Posizione corrente:

Restauro della Chiesa degli Olandesi


Un service locale dal respiro intenazionale

Data di termine: 01.02.2016


Nel Luglio 2010, a seguito della proposta formulata in proposito dal “Comitato Services” del LIONS CLUB LIVORNO HOST, fu costituito un apposito Comitato (intitolato I LIONS PER IL RESTAURO DEL TEMPIO DELLA CONGREGAZIONE OLANDESE ALEMANNA DI LIVORNO) allo scopo di promuovere ogni iniziativa utile per realizzare la messa in sicurezza, il restauro e la riapertura all’uso della collettività cittadina del tempio, monumento assai importante della nostra città che, versava in stato di abbandono e totale fatiscenza nonostante il suo grande valore storico, artistico ed anche simbolico, rappresentando un segno tangibile della presenza delle “Nazioni” straniere a Livorno, città per secoli centro di cosmopolitismo e tolleranza.

L’iniziativa si poneva in linea di continuità con quanto il Club aveva già fatto con grande successo in passato col recupero dell’Oratorio di San Ranieri, da cui l’analoga intestazione del Comitato.
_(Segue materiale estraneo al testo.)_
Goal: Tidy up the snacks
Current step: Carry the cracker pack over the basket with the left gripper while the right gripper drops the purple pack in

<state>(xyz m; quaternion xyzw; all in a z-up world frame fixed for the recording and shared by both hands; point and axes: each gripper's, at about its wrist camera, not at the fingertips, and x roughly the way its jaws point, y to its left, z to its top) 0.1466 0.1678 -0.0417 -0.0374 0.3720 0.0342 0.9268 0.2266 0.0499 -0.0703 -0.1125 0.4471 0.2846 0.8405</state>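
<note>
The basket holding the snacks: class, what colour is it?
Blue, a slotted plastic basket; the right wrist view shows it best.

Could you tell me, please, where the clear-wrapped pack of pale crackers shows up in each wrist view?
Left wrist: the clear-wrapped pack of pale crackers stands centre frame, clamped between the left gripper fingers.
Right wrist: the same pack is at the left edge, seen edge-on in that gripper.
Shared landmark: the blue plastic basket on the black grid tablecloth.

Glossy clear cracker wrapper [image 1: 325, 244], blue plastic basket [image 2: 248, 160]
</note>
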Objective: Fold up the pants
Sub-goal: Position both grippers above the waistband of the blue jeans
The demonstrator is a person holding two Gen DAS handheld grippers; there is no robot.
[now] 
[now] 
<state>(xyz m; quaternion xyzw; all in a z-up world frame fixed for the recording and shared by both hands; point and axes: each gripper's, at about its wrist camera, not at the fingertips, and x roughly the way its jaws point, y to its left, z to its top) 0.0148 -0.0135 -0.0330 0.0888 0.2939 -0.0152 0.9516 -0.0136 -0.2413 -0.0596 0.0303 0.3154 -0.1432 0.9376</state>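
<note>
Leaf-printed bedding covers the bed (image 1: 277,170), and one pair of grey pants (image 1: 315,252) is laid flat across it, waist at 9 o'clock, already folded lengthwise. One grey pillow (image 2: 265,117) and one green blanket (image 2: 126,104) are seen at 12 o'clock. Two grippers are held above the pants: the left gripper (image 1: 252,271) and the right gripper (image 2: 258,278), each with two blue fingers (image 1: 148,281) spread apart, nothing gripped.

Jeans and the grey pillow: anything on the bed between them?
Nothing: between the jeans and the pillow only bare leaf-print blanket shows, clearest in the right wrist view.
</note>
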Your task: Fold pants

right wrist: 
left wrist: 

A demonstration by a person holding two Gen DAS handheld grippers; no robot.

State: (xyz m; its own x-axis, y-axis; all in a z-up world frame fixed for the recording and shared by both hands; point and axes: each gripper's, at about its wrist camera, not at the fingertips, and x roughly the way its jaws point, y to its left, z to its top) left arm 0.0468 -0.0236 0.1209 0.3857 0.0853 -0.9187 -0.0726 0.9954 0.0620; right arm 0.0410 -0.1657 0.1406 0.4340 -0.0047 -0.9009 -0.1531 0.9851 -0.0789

Sinora sono stati raggiunti i seguenti risultati:

  • ricezione apposito mandato dalla proprietà a compiere ogni e qualsiasi atto giuridico e materialegiudicato opportuno per il conseguimento dello scopo;
  • ottenimento dalla Soprintendenza Beni Ambientali Storici Architettonici di Pisa del Decreto di Notifica del Bene ai sensi del Codice dei Beni Culturali, che in pratica vincola il bene ritenendolo di interesse storico architettonico ed apre quindi la porta ad eventuali contributi pubblici;
  • coinvolgimento della cittadinanza tutta attraverso numerosi articoli sul “Tirreno” e altri organi di informazione;
  • ricezione dell’appoggio incondizionato del Comune ad ogni iniziativa tramite l’Assessorato alla Cultura;
  • diffusione dell’iniziativa all’interno del mondo Lions toscano e, addirittura, sulla stampa estera, in particolare Olandese, grazie al contributo di due giornalisti venuti appositamente per scrivere articoli sul bene;
  • produzione di un progetto esecutivo per la messa in sicurezza ed il risanamento dell’edificio;
  • raccolta di 24.000 firme (primo posto in Toscana e nono in Italia, ma primo per firme dall’estero) nell’ambito dell’iniziativa “I luoghi del Cuore” organizzata dal FAI Fondo Ambiente Italiano colla conseguente ricezione di 25.000€ da parte dello sponsor Banca Intesa;
  • assegnazione di 80.000 euro da parte del Comune di Livorno a seguito della partecipazione ad un apposito bando;
  • realizzazione dei lavori di messa in sicurezza, risanamento igienico e restauro mediante la ditta Aretusa Costruzioni di Livorno sotto la progettazione esecutiva, direzione lavori e coordinazione in fase di sicurezza degli arch. Michele Parenti e Simona Finocchiaro in Parenti, sulla base del supporto professionale gratuitamente fornito dai soci Heusch, Butta, Greco e Cappalli (progettazione di massima, capitolati e relazioni tecniche), Scalabrella (contabilizzazione e bilancio), gestione atti notarili e legali e relazioni storiche (Giovannini, Braun e Vitalizi).

Mentre il Comitato proseguirà la sua opera alla ricerca dei fondi necessari per il restauro completo dell’intero edificio per una sua messa a disposizione della cittadinanza, il club intende lanciare un Service mirato alla raccolta di quanto necessario per il completamento, prima dello smontaggio dei ponteggi, di riposizionamenti e ricostruzioni di piccoli elementi architettonici della facciata, riguardanti il portale di ingresso e le paraste: l’importo previsto da apposito preventivo fornitoci dalla Ditta appaltatrice dei lavori è di circa € 3.000,00.